Esa maldita medalla

Esa maldita medalla

Las 14h50 del 15 de abril de 2013. En ese instante mis cuádriceps ardían por el esfuerzo realizado y me lamentaba por no haber tenido mi día. Mis pensamientos se interrumpieron por un sonido seco, metálico. Inmediatamente después otro. Enseguida el caos. Y las miradas de la gente. Esas miradas de pánico, de miedo... No sabes qué hacer, ni dónde ir. No sabes qué hacer, ni dónde ir. Te preguntas qué ha pasado.

STUART CAHILL / EFE

En noches como ésta cuesta conciliar el sueño. Ando desvelado y no dejo de darle vueltas a lo que ha sucedido en la Maratón de Boston. Mis pulsaciones siguen altas y el nivel de adrenalina está por las nubes. Intento poner algo de orden a tantos recuerdos, tantos momentos, tanta angustia y, sobre todo, tanto alivio. Se me pasan por la cabeza miles de imágenes como si fueran fotogramas de una película que jamás hubiera imaginado que iba a vivir: sirenas de policía, las hélices de los helicópteros, ambulancias, horror... Sobre todo la fotografía que más se repite es el horror.

El ser humano tiene la inmensa capacidad de transmitir emociones potentísimas con una sola mirada. Las que he visto esta mañana son de incertidumbre, de pánico, de dolor. Ojos que te atravesaban como cuchillos, desvelando la preocupación del momento. Supongo que mi mirada transmitía también eso.

Hasta las 14h50 (hora local), la mañana era festiva en el estado de Massachusetts. Allí el tercer lunes de abril se conmemora el Patriot's Day y la Maratón de Boston es la guinda a este pastel de celebraciones. Recuerdo gritos de ánimo a lo largo de los 42 kilómetros que separan el pequeñito pueblo de Hopkinton de Boston, las chicas del Weslley College pidiendo un beso a los corredores y a los alumnos de Harvard, como manda la centenaria tradición de esta carrera, apiñados en las afueras de Boston, dándonos la bienvenida a la ciudad.

Pero todos esos recuerdos se han quedado sepultados por algo que se quedará marcado en nuestras memorias para el resto de la existencia. Las 14h50 del 15 de abril de 2013. En ese instante mis cuádriceps ardían por el esfuerzo realizado y me lamentaba por no haber tenido mi día y no poder cumplir el objetivo que me había marcado. Mis pensamientos se interrumpieron por un sonido seco, metálico. Inmediatamente después otro. Enseguida el caos. Y las miradas de la gente. Esas miradas de pánico, de miedo...

No sabes qué hacer, ni dónde ir. Te preguntas qué ha pasado. Empieza a llegar información a cuenta gotas y las primeras noticias no son nada alentadoras: han explotado dos artefactos en la línea de meta. La meta, justo donde mi mujer me estaba esperando para darme el beso que recibo como premio en cada una de las nueve maratones que he terminado. Ese beso no lo iba a tener; tampoco la medalla que nos reconoce como finishers. ¡Pero qué mas da una maldita medalla! Lo que quería era encontrar un teléfono para poder contactar con Nuria, para saber que estaba bien, para llamar a mi familia para contarles que todo había sido un susto.

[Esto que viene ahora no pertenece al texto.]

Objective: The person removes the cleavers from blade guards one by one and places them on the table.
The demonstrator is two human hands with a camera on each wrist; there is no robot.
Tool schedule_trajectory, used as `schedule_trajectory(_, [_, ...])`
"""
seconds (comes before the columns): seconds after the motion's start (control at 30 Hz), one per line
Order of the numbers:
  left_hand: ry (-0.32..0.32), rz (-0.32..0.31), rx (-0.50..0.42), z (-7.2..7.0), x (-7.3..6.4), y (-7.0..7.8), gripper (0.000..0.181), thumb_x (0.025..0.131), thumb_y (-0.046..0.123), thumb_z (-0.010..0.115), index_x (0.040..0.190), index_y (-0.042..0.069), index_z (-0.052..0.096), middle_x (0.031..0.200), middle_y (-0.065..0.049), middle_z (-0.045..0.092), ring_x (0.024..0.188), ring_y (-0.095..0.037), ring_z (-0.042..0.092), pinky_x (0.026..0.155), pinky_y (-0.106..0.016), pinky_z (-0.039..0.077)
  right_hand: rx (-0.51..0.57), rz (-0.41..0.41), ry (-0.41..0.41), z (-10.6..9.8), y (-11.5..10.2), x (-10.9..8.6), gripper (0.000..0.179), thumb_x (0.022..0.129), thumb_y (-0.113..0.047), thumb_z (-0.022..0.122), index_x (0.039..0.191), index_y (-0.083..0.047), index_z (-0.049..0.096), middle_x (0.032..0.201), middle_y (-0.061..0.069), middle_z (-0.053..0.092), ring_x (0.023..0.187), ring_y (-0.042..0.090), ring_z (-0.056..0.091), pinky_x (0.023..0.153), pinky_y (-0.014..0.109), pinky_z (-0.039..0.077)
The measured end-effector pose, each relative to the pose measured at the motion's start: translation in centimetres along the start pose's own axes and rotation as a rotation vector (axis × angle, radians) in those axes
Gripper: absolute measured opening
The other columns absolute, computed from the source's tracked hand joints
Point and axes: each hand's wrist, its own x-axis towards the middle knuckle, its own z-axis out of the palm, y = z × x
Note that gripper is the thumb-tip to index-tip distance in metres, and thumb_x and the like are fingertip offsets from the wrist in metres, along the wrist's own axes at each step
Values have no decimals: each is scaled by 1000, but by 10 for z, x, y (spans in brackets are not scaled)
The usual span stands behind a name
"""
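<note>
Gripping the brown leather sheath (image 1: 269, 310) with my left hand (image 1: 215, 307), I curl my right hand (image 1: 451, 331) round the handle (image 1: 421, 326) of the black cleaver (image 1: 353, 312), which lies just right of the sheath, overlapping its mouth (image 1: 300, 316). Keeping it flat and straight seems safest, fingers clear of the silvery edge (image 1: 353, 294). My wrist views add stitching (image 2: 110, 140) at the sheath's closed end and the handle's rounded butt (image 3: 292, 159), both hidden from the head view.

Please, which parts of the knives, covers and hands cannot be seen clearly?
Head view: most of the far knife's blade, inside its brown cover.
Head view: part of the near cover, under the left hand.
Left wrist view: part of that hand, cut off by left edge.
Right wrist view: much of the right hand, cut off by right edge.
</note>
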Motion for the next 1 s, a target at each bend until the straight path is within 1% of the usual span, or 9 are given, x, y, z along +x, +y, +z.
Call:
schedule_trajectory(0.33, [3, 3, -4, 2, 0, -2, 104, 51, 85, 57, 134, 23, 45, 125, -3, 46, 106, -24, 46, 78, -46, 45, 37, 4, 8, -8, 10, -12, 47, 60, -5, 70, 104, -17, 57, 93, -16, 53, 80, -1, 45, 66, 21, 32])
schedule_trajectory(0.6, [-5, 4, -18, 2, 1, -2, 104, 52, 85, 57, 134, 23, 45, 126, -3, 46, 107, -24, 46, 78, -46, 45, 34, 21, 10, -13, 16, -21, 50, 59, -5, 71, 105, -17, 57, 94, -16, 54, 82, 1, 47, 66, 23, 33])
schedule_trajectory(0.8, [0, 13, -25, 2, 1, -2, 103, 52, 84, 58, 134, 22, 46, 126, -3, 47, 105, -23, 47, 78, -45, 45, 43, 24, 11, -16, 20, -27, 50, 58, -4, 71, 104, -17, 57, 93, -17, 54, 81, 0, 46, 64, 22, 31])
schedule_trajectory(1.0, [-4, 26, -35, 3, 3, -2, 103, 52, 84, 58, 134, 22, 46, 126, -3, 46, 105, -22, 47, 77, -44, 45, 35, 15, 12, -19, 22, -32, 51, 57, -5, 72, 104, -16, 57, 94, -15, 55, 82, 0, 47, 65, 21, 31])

Mis pertenencias (móvil incluído) estaban en la mochila, justo después de la meta. Un lugar acordonado, al que no podía acceder. Era imposible comunicarme con ella. Empiezas a dar vueltas sin rumbo, a vagar por la ciudad sin saber dónde ir, qué hacer. Tú, y miles de corredores que están en la misma situación. Intentas buscar soluciones, pero no las encuentras, te has quedado sin recursos y te maldices por ello.

Ella y yo estamos buscándonos mutuamente. Afortunadamente, un golpe de suerte hace que cada uno nos encontremos con diferentes grupos de españoles que nos llevan al mismo sitio: un céntrico hotel que está sirviendo de centro de reunión para los corredores. Allí nos encontramos y nos abrazamos.

Minutos antes, mientras caminaba sin dirección, un corredor se lamenta porque hayan cancelado la carrera, que él se haya quedado a escasos de la meta y de colgarse la medalla. Esa maldita medalla. No la quiero. Lo que quiero es que todo esto pase y despertar de este mal sueño.